++++ Data to use ++++

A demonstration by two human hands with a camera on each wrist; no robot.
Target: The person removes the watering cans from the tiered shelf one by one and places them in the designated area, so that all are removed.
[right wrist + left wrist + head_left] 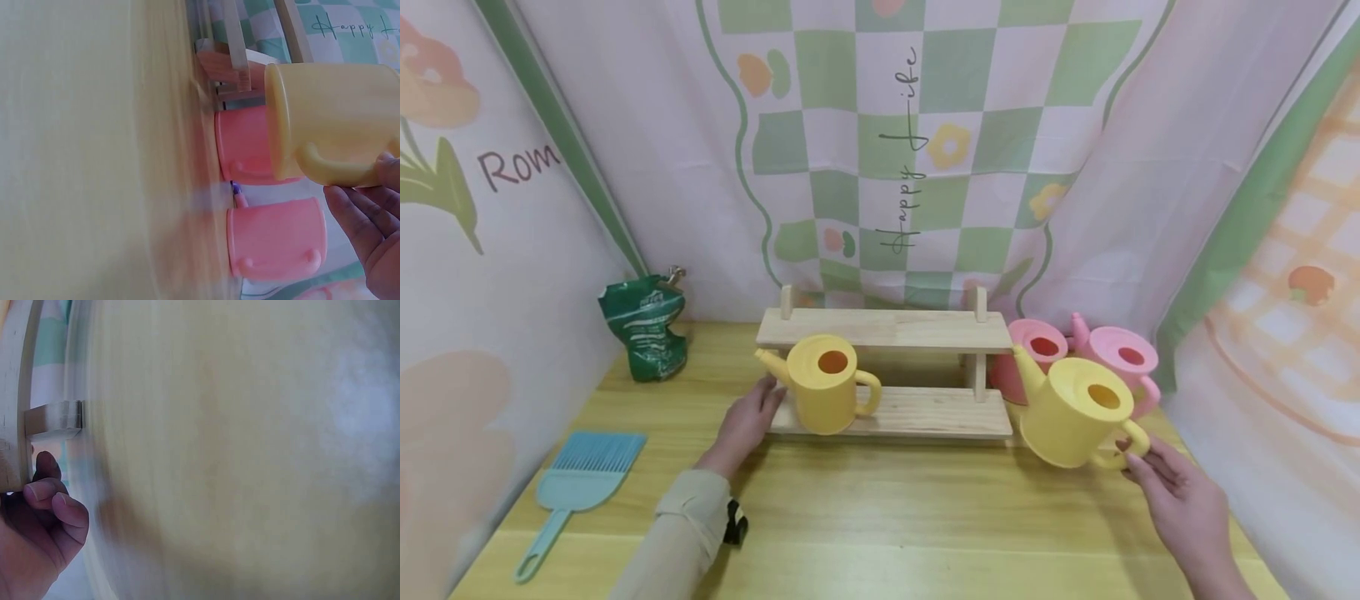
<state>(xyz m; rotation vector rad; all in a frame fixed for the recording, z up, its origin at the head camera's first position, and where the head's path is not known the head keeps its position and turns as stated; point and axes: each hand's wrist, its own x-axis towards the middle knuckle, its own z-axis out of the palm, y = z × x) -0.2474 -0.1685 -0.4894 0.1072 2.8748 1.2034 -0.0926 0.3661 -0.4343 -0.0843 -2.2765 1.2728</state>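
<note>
My right hand (1187, 504) pinches the handle of a yellow watering can (1067, 421), thumb on one side and fingers on the other. That can hangs tilted above the table, its spout pointing up and left. A second yellow watering can (824, 392) stands upright on the lower board of a two-tier wooden shelf (936, 414), spout to the left. At the shelf's left end, my left hand (748, 425) grips the lower board. In the left wrist view its curled fingers (70, 512) show at the board's edge.
Two pink watering cans, one (1037, 333) beside the shelf's right end and one (1123, 354) farther right, stand behind the held can. A green crumpled bag (647, 329) sits at the back left. A blue dustpan (576, 487) lies on the wooden table (880, 517) at left.
</note>
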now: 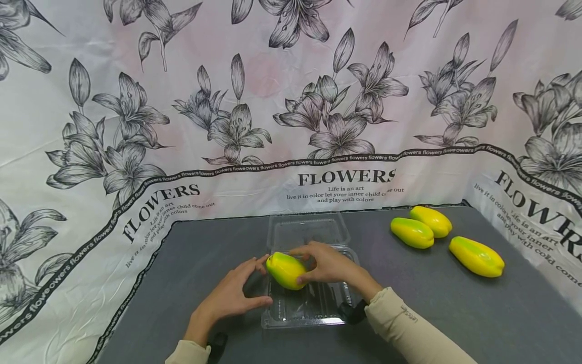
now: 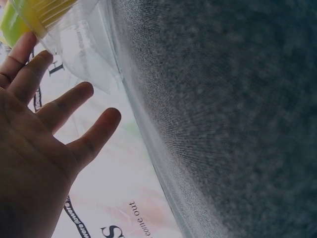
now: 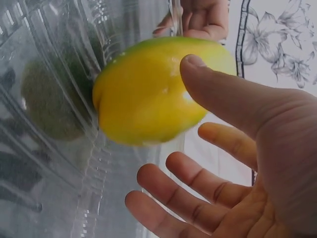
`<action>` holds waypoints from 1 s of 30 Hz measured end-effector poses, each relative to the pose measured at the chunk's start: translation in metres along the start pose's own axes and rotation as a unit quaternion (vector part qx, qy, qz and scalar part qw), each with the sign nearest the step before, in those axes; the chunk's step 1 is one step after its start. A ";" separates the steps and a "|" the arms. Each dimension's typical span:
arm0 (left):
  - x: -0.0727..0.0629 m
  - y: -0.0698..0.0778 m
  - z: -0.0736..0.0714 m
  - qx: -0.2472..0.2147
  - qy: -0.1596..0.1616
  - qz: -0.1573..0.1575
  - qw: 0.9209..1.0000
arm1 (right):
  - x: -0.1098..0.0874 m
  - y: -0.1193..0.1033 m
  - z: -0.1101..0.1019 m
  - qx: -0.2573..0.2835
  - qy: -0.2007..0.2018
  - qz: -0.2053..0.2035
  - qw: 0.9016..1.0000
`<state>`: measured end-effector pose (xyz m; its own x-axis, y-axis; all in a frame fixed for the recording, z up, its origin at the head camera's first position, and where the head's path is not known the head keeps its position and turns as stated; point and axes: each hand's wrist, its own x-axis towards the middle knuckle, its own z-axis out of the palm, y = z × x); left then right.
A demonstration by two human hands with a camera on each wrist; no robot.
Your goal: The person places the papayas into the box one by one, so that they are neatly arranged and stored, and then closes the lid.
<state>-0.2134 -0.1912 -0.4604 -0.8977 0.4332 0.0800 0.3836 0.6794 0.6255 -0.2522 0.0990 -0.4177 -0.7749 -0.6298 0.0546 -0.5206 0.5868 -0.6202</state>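
Observation:
A yellow-green papaya [image 1: 285,271] is tilted over the left part of a clear plastic clamshell box [image 1: 313,319]. My right hand [image 1: 326,262] holds it from the right, thumb [image 3: 205,82] pressed on its side and fingers at the far side. In the right wrist view one end of the papaya [image 3: 143,94] sits close against the ridged clear plastic. My left hand [image 1: 232,291] is to the left of the fruit, thumb and fingers spread, fingertips near its left end. From the left wrist view, the fingers [image 2: 101,131] look straight, with plastic and part of the papaya beyond them.
Three more papayas lie at the right of the grey table: one at the back [image 1: 432,221], one beside it [image 1: 411,233], and one nearer the front [image 1: 477,257]. The box's open lid [image 1: 309,230] lies toward the back. A flower-printed cloth [image 1: 254,192] stands behind the table.

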 end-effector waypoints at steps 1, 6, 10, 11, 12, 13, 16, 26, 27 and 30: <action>0.000 0.000 0.000 -0.002 0.000 -0.002 1.000 | -0.002 0.001 -0.002 0.007 -0.002 0.002 1.000; 0.001 0.000 0.001 -0.005 -0.002 -0.004 1.000 | -0.012 0.005 -0.011 0.026 -0.001 0.005 1.000; 0.001 0.000 0.001 -0.003 -0.001 -0.006 1.000 | -0.019 0.012 -0.018 0.027 0.010 0.001 1.000; 0.001 0.000 0.001 -0.003 -0.001 -0.008 1.000 | -0.021 0.014 -0.019 0.027 0.013 0.002 1.000; 0.001 0.000 0.001 -0.003 0.000 -0.008 1.000 | -0.023 0.016 -0.020 0.028 0.017 0.002 0.999; 0.001 0.001 0.001 -0.002 0.000 -0.008 1.000 | -0.024 0.018 -0.022 0.029 0.020 0.000 0.999; 0.001 0.000 0.002 -0.001 0.002 -0.006 1.000 | -0.030 0.024 -0.026 0.026 0.037 -0.010 0.999; 0.000 0.002 0.003 -0.002 0.004 -0.016 1.000 | -0.050 0.037 -0.038 0.038 0.114 -0.016 0.993; 0.000 0.002 0.003 -0.001 0.005 -0.017 1.000 | -0.052 0.040 -0.039 0.038 0.122 -0.014 0.992; 0.001 0.002 0.002 -0.001 0.004 -0.016 1.000 | -0.058 0.047 -0.040 0.042 0.141 -0.008 0.989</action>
<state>-0.2128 -0.1884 -0.4611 -0.9116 0.4058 0.0663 0.3537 0.6917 0.6296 -0.2464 0.1836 -0.4189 -0.8424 -0.4640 0.2740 -0.5111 0.5268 -0.6792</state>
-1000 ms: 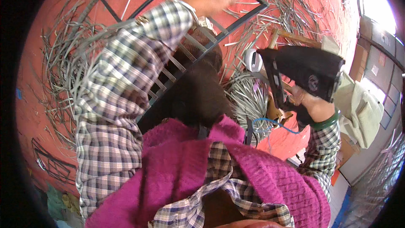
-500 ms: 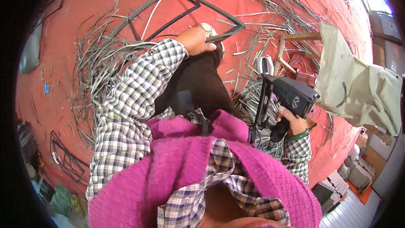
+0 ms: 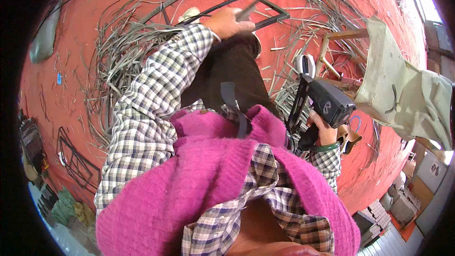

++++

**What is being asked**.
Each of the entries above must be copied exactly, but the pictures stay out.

**Exercise output**.
A demonstration by two human hands with a camera on each wrist; no robot.
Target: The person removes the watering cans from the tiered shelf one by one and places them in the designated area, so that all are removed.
[right wrist + left wrist + head_left] 
<state>(xyz m; rotation vector rad; all in a frame fixed for the recording, z up, its origin at the head camera's first position, and where the head's path is not known the head keeps its position and turns as stated; point and axes: each hand's wrist, its own x-axis towards the middle knuckle, its own z-axis out of the palm, y = z × x) -0.2474 -0.1685 -0.4894 0.1072 2.8748 1.2034 -0.0926 0.3661 -0.4343 -0.0843 -2.2765 1.2728</state>
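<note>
My right hand (1187, 504) pinches the handle of a yellow watering can (1067, 421), thumb on one side and fingers on the other. That can hangs tilted above the table, its spout pointing up and left. A second yellow watering can (824, 392) stands upright on the lower board of a two-tier wooden shelf (936, 414), spout to the left. At the shelf's left end, my left hand (748, 425) grips the lower board. In the left wrist view its curled fingers (70, 512) show at the board's edge.
Two pink watering cans, one (1037, 333) beside the shelf's right end and one (1123, 354) farther right, stand behind the held can. A green crumpled bag (647, 329) sits at the back left. A blue dustpan (576, 487) lies on the wooden table (880, 517) at left.
</note>
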now: 
now: 
now: 
`<action>` holds waypoints from 1 s of 30 Hz measured end-effector poses, each relative to the pose measured at the chunk's start: translation in metres along the start pose's own axes and rotation as a unit quaternion (vector part qx, qy, qz and scalar part qw), each with the sign nearest the step before, in those axes; the chunk's step 1 is one step after its start. A ";" separates the steps and a "|" the arms. Each dimension's typical span:
arm0 (left):
  - x: -0.0727..0.0629 m
  - y: -0.0698..0.0778 m
  - z: -0.0736..0.0714 m
  - qx: -0.2472..0.2147
  - qy: -0.1596..0.1616
  - qz: -0.1573..0.1575
  - qw: 0.9209..1.0000
arm1 (right):
  - x: -0.1098..0.0874 m
  - y: -0.1193..0.1033 m
  - z: -0.1101..0.1019 m
  - qx: -0.2573..0.2835
  - qy: -0.2007..0.2018
  - qz: -0.2053..0.2035
  - qw: 0.9016..1.0000
`<state>`: measured end-effector pose (xyz m; its own x-axis, y-axis; all in a frame fixed for the recording, z up, its origin at the head camera's first position, and where the head's path is not known the head keeps its position and turns as stated; point and axes: each hand's wrist, its own x-axis towards the middle knuckle, its own z-axis out of the palm, y = z × x); left then right.
A demonstration by two human hands with a camera on each wrist; no robot.
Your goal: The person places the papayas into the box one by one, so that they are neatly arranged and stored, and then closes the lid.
<state>-0.2134 -0.1912 -0.4604 -0.8977 0.4332 0.0800 0.3836 0.6794 0.6255 -0.2522 0.0990 -0.4177 -0.7749 -0.6298 0.0546 -0.5206 0.5868 -0.6202</state>
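Observation:
A yellow-green papaya [image 1: 285,271] is tilted over the left part of a clear plastic clamshell box [image 1: 313,319]. My right hand [image 1: 326,262] holds it from the right, thumb [image 3: 205,82] pressed on its side and fingers at the far side. In the right wrist view one end of the papaya [image 3: 143,94] sits close against the ridged clear plastic. My left hand [image 1: 232,291] is to the left of the fruit, thumb and fingers spread, fingertips near its left end. From the left wrist view, the fingers [image 2: 101,131] look straight, with plastic and part of the papaya beyond them.
Three more papayas lie at the right of the grey table: one at the back [image 1: 432,221], one beside it [image 1: 411,233], and one nearer the front [image 1: 477,257]. The box's open lid [image 1: 309,230] lies toward the back. A flower-printed cloth [image 1: 254,192] stands behind the table.
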
 end-effector waypoints at steps 1, 6, 10, 11, 12, 13, 16, 26, 27 and 30: <action>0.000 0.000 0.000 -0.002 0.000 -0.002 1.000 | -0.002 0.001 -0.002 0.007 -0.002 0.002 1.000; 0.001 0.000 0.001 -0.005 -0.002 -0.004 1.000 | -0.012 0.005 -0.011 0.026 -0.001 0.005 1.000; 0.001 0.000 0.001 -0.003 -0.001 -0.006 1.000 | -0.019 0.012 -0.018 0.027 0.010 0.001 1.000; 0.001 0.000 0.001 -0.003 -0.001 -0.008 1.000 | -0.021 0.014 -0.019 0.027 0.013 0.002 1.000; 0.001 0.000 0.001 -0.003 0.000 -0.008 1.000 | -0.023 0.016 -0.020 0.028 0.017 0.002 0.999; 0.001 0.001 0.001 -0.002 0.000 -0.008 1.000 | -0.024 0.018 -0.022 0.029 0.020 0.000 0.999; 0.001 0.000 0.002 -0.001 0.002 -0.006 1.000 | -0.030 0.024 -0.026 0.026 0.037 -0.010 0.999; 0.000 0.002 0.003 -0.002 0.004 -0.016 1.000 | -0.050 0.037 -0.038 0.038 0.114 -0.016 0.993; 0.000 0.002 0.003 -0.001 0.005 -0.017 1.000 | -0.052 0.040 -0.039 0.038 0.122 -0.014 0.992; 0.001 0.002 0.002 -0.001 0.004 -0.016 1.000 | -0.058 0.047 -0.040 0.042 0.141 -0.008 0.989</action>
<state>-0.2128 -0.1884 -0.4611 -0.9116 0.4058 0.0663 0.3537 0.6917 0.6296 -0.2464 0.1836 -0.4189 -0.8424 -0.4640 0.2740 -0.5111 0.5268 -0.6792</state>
-1000 ms: 
-500 ms: 
+0 ms: 

What came before is the finished answer.